Het is verboden op of in de tot ”Agrarisch - Cultuurgebied” bestemde gronden zonder of in afwijking van een schriftelijke omgevingsvergunning de navolgende werken, geen bouwwerken zijnde, en/of werkzaamheden uit te voeren:

  • a. het verwijderen, aanleggen en/of verharden van wegen, voet-, fiets- en/of ruiter-paden of parkeergelegenheden en het aanbrengen van andere oppervlakteverhardingen groter dan 100 m2, met uitzondering van het aanleggen en verharden van wegen ter directe ontsluiting van agrarische percelen en kavelpaden;
  • b. het zaaien of inplanten van bomen en andere houtopstanden;
  • c. het afgraven en ophogen van gronden;
  • d. het aanbrengen van ondergrondse transport-, energie- en telecommunicatieleidingen en de daarmee verband houdende constructies, installaties of apparatuur;
  • e. het egaliseren, diepploegen en -woelen van gronden;
  • f. het graven, vergraven, verbreden, verdiepen of dempen van watergangen, vijvers en poelen;
  • g. het verrichten van exploratieboringen en seismologisch onderzoek.
3.6.2

Het bepaalde onder 3.6.1 is niet van toepassing indien de werken, geen bouwwerken zijnde, en/of werkzaamheden betreft:

  • a. die het normale onderhoud, gebruik en beheer betreffen;
  • b. die in uitvoering zijn op het tijdstip van inwerkingtreding van het plan dan wel worden uitgevoerd ter realisering van een omgevingsvergunning voor het bouwen;
  • c. plaatsvinden op gronden gelegen binnen het bouwvlak;
  • d. die worden uitgevoerd krachtens het rapport 'Dijkverlegging Cortenoever en Voorsterklei, SNIP3 CoVo, TM Technisch Ontwerp' zoals opgenomen in de bijlage.
  • e. die worden uitgevoerd krachtens de beplantingsplannen zoals opgenomen in de bijlagen 4 en 5.
3.6.3

De werken, geen bouwwerken zijnde en werkzaamheden als bedoeld onder 3.6.1 zijn slechts toelaatbaar indien door die werken, geen bouwwerken zijnde, en/of werkzaamheden, dan wel door de daarvan, hetzij direct hetzij indirect te verwachten gevolgen, de agrarische, landschappelijke, cultuurhistorische en/of natuurlijke waarden en/of aangrenzende natuurlijke waarden niet onevenredig worden of kunnen worden geschaad dan wel de mogelijkheden voor het herstel van die waarden niet onevenredig worden of kunnen worden verkleind.

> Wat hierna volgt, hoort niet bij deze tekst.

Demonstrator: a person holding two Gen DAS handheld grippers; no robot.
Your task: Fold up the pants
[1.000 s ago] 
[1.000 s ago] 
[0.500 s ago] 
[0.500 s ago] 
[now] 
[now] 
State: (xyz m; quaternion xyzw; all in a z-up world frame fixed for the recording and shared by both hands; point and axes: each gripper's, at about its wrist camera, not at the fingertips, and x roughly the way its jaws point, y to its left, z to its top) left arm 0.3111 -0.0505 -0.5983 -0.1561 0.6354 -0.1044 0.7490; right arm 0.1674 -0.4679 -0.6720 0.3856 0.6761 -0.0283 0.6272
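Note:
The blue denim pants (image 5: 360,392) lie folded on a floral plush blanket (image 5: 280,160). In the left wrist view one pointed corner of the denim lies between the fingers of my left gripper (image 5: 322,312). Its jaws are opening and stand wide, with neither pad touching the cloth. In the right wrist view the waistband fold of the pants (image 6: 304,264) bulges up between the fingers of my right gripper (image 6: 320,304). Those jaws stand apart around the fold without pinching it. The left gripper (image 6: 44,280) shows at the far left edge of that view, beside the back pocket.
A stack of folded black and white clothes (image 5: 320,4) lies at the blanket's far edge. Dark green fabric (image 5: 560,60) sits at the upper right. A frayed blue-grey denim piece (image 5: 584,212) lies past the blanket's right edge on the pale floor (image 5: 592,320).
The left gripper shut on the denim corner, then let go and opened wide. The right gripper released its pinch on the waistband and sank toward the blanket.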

3.6.4 Berekening oppervlakte

Voor de berekening van de oppervlakte zoals bedoeld in artikel 3.6.1 onder a wordt de gezamenlijke oppervlakte van alle werken, geen bouwwerken zijnde, en werkzaamheden betrokken die een zodanige samenhang vertonen dat deze redelijkerwijs moeten worden beschouwd als zijnde één activiteit.